If regulation, breakup, data portability, and privacy law all fall short, then what remains to be done about concentrated platform power? One of the most promising solutions has received little attention: middleware. Middleware is generally defined as software that rides on top of an existing platform and can modify the presentation of underlying data. Added to current technology platforms’ services, middleware could allow users to choose how information is curated and filtered for them. Users would select middleware services that would determine the importance and veracity of political content, and the platforms would use those determinations to curate what those users saw. In other words, a competitive layer of new companies with transparent algorithms would step in and take over the editorial gateway functions currently filled by dominant technology platforms whose algorithms are opaque.

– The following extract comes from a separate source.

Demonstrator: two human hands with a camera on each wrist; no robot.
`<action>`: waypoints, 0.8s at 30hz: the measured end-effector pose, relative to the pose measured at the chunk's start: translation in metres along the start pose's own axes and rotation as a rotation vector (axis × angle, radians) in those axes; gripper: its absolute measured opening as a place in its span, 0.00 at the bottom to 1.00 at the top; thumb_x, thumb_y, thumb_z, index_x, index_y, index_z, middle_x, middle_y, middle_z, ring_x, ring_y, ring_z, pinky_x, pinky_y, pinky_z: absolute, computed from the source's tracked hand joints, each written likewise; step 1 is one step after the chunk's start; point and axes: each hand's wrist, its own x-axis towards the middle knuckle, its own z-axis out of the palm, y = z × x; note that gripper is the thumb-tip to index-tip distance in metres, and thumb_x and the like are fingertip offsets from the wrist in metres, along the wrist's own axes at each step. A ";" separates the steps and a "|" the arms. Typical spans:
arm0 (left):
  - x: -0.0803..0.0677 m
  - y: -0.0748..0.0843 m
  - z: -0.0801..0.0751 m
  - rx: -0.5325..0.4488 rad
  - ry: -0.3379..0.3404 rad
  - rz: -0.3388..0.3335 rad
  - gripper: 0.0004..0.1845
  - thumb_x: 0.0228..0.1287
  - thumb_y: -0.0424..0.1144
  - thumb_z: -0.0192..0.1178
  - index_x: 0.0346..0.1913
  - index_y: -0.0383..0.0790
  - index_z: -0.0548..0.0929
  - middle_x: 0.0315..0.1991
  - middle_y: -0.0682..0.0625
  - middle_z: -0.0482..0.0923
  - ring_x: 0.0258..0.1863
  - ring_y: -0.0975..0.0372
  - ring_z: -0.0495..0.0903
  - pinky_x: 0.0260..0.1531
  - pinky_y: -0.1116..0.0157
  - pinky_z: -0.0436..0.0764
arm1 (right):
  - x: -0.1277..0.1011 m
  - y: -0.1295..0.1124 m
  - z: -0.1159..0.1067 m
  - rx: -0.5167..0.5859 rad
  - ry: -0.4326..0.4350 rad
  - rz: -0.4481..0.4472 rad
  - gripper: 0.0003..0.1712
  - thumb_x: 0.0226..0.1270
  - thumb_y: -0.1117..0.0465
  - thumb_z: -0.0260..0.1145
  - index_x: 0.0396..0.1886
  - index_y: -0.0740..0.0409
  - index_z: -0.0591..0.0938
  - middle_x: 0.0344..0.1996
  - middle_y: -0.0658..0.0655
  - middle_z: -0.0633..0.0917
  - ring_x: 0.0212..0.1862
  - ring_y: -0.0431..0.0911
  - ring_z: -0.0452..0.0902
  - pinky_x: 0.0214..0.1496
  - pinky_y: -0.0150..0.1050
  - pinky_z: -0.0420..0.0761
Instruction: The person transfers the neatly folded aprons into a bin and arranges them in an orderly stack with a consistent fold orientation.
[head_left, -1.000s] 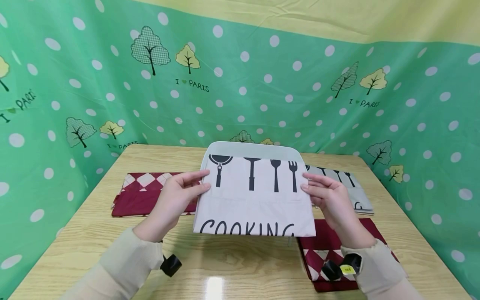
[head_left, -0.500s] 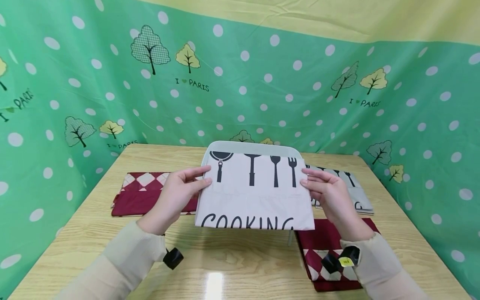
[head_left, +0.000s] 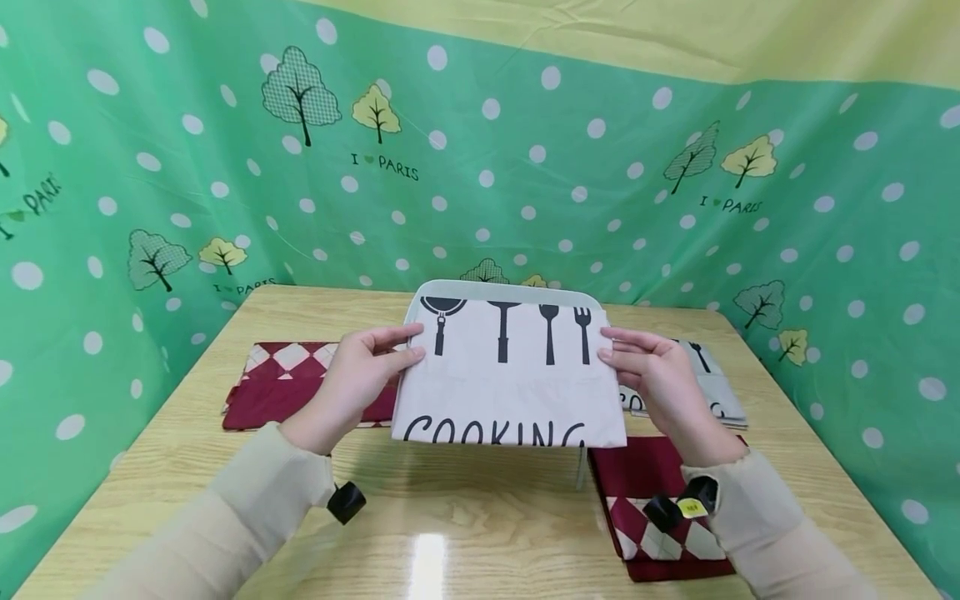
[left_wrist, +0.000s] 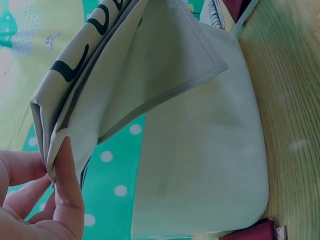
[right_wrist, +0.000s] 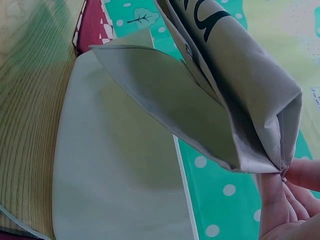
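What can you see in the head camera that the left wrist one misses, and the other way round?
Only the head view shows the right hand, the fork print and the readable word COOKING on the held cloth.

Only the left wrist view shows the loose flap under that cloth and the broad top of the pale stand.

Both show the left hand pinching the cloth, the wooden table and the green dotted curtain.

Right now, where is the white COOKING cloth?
In the head view, the white cloth is at centre, held between the left hand and right hand, over the pale stand.
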 end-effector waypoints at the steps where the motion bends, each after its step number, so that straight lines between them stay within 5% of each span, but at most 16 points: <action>1: 0.001 0.001 0.000 0.005 0.001 0.004 0.23 0.69 0.34 0.61 0.66 0.39 0.76 0.66 0.41 0.74 0.55 0.55 0.79 0.51 0.68 0.83 | 0.001 -0.001 0.000 -0.002 0.000 0.001 0.13 0.66 0.69 0.67 0.41 0.46 0.89 0.31 0.46 0.89 0.35 0.37 0.86 0.38 0.29 0.86; 10: 0.011 0.008 0.002 0.063 0.009 0.014 0.22 0.69 0.36 0.61 0.65 0.41 0.78 0.65 0.43 0.75 0.50 0.57 0.80 0.44 0.72 0.84 | 0.010 -0.005 -0.003 -0.026 0.013 0.035 0.12 0.66 0.67 0.68 0.45 0.48 0.88 0.32 0.45 0.88 0.36 0.36 0.85 0.38 0.28 0.86; 18: 0.019 0.013 0.001 0.110 0.003 0.039 0.22 0.70 0.36 0.59 0.66 0.42 0.77 0.65 0.42 0.75 0.48 0.56 0.79 0.40 0.74 0.81 | 0.021 -0.010 -0.003 -0.081 -0.002 0.044 0.27 0.67 0.66 0.67 0.65 0.66 0.75 0.35 0.45 0.88 0.38 0.37 0.85 0.41 0.29 0.86; 24: 0.026 0.016 0.002 0.113 -0.007 0.031 0.22 0.71 0.35 0.59 0.67 0.41 0.76 0.65 0.42 0.74 0.43 0.57 0.79 0.38 0.73 0.83 | 0.031 -0.012 -0.002 -0.171 0.001 0.067 0.29 0.69 0.65 0.65 0.68 0.66 0.72 0.38 0.44 0.85 0.39 0.36 0.84 0.42 0.28 0.85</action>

More on how it would work:
Middleware products can be offered through a variety of approaches. One particularly effective approach would be for users to access the middleware via a technology platform such as Apple or Twitter. Consider news articles on users’ news feeds or popular tweets by political figures. In the background of Apple or Twitter, a middleware service could add labels such as “misleading,” “unverified,” and “lacks context.” When users logged on to Apple and Twitter, they would see these labels on the news articles and tweets. A more interventionist middleware could also influence the rankings for certain feeds, such as Amazon product lists, Facebook advertisements, Google search results, or YouTube video recommendations. For example, consumers could select middleware providers that adjusted their Amazon search results to prioritize products made domestically, eco-friendly products, or lower-priced goods. Middleware could even prevent a user from viewing certain content or block specific information sources or manufacturers altogether.
Thoughts off the top of my head
Middleware seems like an inadequate solution, although it does address one problem–that big tech companies have so much control over the curation of information. This would take some of that power out of their hands and put it into a market situation, where competitors could provide different types of middleware products and individual consumers could choose the ones they wanted. This de-weaponize the platforms or at least minimize this potentiality.
My sense is that big problems, impacting our democracy, would still exist, though. More later.